The page has been translated by Gen AI.
ServiceWatch Agent Install
Users can install the ServiceWatch Agent on the GPU node of a Multi-node GPU Cluster to collect custom metrics and logs.
Reference
Collecting custom metrics/logs via ServiceWatch Agent is currently only available on Samsung Cloud Platform For Enterprise. It will be offered in other offerings in the future.
Caution
Since metric collection via ServiceWatch Agent is classified as custom metrics and incurs charges unlike the default collected metrics, it is recommended to remove or disable unnecessary metric collection settings.
ServiceWatch Agent
The agents that need to be installed on the GPU nodes of a multi-node GPU cluster for collecting ServiceWatch custom metrics and logs can be broadly divided into two types. This is Prometheus Exporter and Open Telemetry Collector.

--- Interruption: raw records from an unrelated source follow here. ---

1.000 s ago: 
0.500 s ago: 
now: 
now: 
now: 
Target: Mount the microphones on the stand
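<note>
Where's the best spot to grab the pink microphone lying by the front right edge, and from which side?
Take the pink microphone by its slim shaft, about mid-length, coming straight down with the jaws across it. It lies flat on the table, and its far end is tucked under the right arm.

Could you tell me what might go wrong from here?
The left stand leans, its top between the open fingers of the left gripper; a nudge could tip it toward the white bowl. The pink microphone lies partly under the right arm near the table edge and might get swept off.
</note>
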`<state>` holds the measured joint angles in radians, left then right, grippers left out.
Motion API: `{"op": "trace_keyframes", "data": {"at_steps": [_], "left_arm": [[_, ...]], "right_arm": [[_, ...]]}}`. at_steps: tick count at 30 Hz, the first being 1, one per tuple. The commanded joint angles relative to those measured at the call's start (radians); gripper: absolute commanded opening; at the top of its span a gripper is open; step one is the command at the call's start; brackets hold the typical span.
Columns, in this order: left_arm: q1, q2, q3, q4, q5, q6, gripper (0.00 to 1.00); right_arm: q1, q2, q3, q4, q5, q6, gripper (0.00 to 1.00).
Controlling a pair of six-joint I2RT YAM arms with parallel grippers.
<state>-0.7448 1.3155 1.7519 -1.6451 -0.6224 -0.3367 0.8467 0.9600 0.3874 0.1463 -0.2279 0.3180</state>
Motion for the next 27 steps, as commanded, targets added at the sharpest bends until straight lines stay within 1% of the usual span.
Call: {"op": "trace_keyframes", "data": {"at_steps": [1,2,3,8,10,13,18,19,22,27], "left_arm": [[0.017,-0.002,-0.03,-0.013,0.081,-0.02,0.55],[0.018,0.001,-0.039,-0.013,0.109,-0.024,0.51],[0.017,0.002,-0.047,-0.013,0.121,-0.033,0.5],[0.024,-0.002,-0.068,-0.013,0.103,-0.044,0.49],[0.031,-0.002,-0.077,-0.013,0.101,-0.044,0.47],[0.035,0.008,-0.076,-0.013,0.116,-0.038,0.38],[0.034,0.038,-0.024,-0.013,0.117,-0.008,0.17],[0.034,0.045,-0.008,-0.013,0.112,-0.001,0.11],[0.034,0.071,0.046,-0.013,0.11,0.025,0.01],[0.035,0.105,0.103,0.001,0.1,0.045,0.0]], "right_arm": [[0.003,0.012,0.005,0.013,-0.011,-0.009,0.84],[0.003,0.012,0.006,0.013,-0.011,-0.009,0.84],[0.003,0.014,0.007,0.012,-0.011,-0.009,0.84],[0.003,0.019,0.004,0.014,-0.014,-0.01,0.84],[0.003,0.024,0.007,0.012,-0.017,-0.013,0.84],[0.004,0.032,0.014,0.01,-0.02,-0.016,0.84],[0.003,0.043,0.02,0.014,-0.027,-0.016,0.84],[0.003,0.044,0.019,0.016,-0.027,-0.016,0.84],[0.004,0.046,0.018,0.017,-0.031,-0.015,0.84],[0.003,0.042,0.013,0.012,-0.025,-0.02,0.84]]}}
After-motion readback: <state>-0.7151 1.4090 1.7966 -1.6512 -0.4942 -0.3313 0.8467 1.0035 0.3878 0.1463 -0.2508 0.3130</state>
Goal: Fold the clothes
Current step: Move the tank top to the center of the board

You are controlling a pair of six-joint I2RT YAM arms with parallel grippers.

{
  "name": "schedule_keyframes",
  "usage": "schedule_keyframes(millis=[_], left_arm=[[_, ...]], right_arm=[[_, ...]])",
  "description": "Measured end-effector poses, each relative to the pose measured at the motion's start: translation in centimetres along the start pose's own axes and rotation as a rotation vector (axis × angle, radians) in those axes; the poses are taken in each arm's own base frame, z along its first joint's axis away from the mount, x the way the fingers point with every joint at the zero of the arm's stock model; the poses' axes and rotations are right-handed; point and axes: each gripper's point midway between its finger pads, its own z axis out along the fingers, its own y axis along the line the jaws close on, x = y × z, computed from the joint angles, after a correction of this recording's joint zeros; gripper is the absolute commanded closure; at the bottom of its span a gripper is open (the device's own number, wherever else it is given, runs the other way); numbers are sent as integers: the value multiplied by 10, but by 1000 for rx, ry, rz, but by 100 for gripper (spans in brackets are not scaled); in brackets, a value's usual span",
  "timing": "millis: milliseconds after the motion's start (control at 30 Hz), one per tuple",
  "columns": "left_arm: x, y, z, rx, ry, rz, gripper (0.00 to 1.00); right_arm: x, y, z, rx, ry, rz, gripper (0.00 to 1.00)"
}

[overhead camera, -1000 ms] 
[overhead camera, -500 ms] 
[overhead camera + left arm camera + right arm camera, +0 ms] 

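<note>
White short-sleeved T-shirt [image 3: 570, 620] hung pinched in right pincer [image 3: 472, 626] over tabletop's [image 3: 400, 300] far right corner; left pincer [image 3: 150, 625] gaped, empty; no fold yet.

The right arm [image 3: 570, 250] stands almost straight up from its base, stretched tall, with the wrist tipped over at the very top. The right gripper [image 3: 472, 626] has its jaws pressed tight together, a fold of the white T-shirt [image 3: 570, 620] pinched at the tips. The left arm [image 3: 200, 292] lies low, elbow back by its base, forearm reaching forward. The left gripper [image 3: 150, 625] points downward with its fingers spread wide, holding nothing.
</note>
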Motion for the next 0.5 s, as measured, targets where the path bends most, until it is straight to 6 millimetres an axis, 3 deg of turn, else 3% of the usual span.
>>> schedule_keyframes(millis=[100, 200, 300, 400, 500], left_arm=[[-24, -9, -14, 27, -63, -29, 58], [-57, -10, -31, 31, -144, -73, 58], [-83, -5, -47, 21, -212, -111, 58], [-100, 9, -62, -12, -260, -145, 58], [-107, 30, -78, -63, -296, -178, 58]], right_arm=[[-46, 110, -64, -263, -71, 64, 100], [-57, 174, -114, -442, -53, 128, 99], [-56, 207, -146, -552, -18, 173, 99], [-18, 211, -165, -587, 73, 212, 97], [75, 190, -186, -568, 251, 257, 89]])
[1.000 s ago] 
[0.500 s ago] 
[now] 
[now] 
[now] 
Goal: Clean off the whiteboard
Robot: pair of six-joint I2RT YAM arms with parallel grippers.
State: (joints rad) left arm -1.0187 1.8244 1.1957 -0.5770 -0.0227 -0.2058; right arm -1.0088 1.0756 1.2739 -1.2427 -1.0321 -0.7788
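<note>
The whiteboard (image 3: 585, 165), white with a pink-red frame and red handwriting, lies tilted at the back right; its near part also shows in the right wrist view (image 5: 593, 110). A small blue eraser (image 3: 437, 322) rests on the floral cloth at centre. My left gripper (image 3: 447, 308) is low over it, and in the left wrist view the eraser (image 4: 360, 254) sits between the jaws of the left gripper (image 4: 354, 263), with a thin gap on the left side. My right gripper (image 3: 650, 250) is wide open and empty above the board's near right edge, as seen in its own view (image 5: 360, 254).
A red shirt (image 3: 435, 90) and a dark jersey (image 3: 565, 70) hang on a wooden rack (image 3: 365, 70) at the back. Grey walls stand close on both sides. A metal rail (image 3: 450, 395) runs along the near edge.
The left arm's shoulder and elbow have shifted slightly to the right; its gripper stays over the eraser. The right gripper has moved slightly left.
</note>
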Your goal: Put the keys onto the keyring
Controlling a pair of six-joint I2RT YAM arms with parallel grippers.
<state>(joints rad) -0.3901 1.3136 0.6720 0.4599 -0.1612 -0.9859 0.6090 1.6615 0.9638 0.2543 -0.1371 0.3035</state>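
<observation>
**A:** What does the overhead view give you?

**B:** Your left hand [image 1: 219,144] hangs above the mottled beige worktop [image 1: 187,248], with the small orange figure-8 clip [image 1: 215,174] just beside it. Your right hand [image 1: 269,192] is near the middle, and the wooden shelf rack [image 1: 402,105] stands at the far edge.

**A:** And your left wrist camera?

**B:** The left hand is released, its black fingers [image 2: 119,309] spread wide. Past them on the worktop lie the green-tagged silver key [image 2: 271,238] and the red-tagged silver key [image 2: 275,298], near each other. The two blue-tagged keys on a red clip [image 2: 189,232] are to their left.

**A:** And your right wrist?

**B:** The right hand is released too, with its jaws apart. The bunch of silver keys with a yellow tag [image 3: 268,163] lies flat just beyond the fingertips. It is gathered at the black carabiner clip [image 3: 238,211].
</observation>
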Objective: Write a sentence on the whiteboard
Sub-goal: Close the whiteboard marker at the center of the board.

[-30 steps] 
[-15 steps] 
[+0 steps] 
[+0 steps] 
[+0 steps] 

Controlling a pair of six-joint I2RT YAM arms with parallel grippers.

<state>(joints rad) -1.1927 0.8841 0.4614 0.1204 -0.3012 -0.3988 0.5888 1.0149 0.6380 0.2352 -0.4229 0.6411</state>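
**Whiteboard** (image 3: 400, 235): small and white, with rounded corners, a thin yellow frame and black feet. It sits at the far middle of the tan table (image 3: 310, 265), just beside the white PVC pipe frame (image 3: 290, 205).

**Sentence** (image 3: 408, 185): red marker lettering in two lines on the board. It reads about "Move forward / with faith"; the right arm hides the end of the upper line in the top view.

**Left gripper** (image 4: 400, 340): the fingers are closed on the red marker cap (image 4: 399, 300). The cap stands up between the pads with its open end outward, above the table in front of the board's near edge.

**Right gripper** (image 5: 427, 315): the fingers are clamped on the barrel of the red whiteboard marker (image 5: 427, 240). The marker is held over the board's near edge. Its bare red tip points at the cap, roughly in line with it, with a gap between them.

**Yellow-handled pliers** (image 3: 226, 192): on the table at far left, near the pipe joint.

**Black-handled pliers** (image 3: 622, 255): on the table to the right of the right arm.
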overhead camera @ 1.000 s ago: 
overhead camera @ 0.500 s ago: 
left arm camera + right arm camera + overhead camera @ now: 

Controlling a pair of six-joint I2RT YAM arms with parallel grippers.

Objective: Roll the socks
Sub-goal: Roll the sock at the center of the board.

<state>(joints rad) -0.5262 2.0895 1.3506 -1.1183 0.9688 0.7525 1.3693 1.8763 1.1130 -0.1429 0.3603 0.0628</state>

| Category | Detailed description | |
|---|---|---|
| Prometheus Exporter | Provides metrics of a specific application or service in a format that Prometheus can scrape
| |
| Open Telemetry Collector | Acts as a centralized collector that gathers telemetry data such as metrics and logs from distributed systems, processes (filtering, sampling, etc.) them, and then exports to various backends (e.g., Prometheus, Jaeger, Elasticsearch, etc.)
|
Table. Description of Prometheus Exporter and Open Telemetry Collector
Notice
If you have configured Kubernetes Engine on a GPU Node, please check GPU metrics through the metrics provided by Kubernetes Engine.
- If you install the DCGM Exporter on a GPU node where Kubernetes Engine is configured, it may not work properly.
Reference
The ServiceWatch Agent guide for collecting GPU metrics on a GPU Node can be used the same as on a GPU Server.
For more details, see GPU Server > ServiceWatch Agent.